■ Work request: Omit every picture, then return the listing verbatim.

Content starts

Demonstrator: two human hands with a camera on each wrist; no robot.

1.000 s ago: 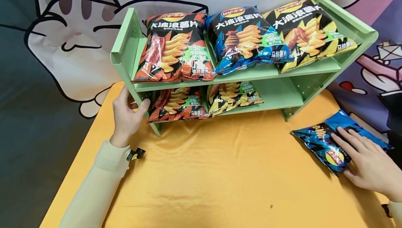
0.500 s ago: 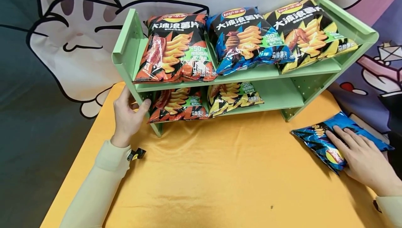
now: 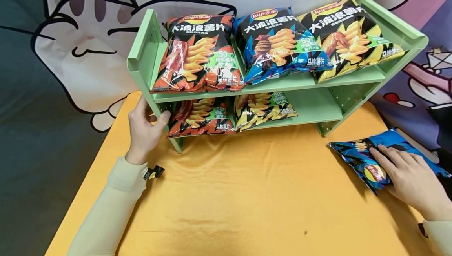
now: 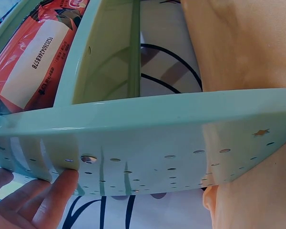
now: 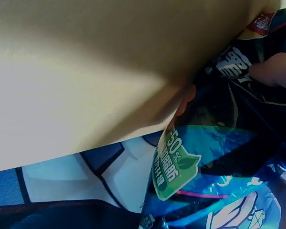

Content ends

■ Output below:
Demonstrator: two human hands with a camera on each wrist; no robot.

1.000 s ago: 
0.500 s ago: 
now: 
now: 
now: 

No additional answer is needed here.